▶ Work to complete:
Please copy, exactly as written, the span from the first line below to the line that contains "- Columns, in", including both, and skip the pictures.

▶ Recorded data:
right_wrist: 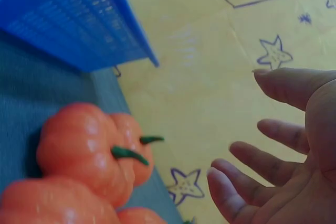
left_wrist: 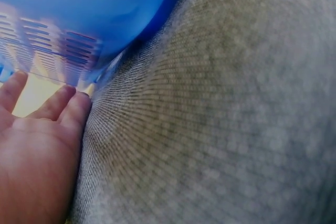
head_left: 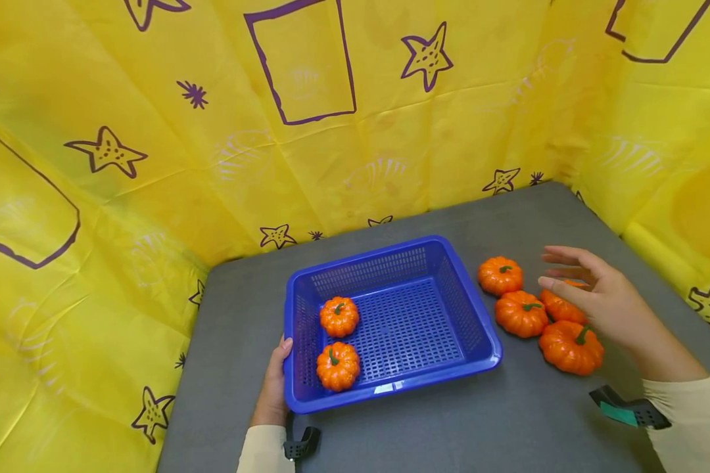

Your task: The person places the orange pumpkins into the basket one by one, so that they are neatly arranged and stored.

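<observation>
A blue plastic basket (head_left: 390, 384) with slotted walls holds two small orange pumpkins, a rear pumpkin (head_left: 339, 316) and a front pumpkin (head_left: 338, 366), along its left side. My left hand (head_left: 274, 384) grips the basket's left edge, thumb over the rim; in the left wrist view its fingers (left_wrist: 51, 103) lie by the outer wall. To the right of the basket sits a group of orange pumpkins (head_left: 520, 315) with green stems. My right hand (head_left: 612, 305) hovers over them, fingers spread and holding nothing, and partly hides one pumpkin (head_left: 562, 307).
A grey cloth-covered table (head_left: 402, 433) lies under everything. Yellow sheets (head_left: 331, 171) with drawn purple stars rise behind it and at both sides. Black straps (head_left: 302, 443) sit on both wrists.
</observation>
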A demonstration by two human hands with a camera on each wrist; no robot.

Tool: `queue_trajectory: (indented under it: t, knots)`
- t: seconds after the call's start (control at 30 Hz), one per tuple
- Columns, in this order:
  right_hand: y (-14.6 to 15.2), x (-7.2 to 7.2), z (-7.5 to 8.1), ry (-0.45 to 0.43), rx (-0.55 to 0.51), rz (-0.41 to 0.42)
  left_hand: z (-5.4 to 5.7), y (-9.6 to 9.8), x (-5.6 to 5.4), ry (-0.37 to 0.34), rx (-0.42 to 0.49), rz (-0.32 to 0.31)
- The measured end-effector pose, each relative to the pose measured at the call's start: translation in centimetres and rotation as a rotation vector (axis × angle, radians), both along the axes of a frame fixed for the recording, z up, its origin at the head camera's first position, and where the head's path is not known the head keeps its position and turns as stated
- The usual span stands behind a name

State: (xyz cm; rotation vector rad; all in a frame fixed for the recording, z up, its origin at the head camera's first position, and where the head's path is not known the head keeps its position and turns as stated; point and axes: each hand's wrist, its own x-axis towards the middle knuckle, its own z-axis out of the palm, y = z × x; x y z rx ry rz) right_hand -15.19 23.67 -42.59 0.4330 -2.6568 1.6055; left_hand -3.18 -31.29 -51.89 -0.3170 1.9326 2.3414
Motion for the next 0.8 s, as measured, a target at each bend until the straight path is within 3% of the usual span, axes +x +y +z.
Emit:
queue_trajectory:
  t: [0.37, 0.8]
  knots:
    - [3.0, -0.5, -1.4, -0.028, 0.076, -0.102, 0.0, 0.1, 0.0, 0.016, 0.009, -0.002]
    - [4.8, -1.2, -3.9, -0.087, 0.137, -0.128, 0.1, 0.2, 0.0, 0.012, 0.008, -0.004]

▶ Solved problem:
right_wrist: 
left_wrist: 
head_left: 

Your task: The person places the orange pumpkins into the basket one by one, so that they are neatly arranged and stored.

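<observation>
A blue plastic basket (head_left: 390, 384) with slotted walls holds two small orange pumpkins, a rear pumpkin (head_left: 339, 316) and a front pumpkin (head_left: 338, 366), along its left side. My left hand (head_left: 274, 384) grips the basket's left edge, thumb over the rim; in the left wrist view its fingers (left_wrist: 51, 103) lie by the outer wall. To the right of the basket sits a group of orange pumpkins (head_left: 520, 315) with green stems. My right hand (head_left: 612, 305) hovers over them, fingers spread and holding nothing, and partly hides one pumpkin (head_left: 562, 307).
A grey cloth-covered table (head_left: 402, 433) lies under everything. Yellow sheets (head_left: 331, 171) with drawn purple stars rise behind it and at both sides. Black straps (head_left: 302, 443) sit on both wrists.
</observation>
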A demonstration by two human hands with a camera on each wrist; no robot.

Tool: `queue_trajectory: (indented under it: t, knots)`
- t: seconds after the call's start (control at 30 Hz), one per tuple
- Columns, in this order:

The output given is complete.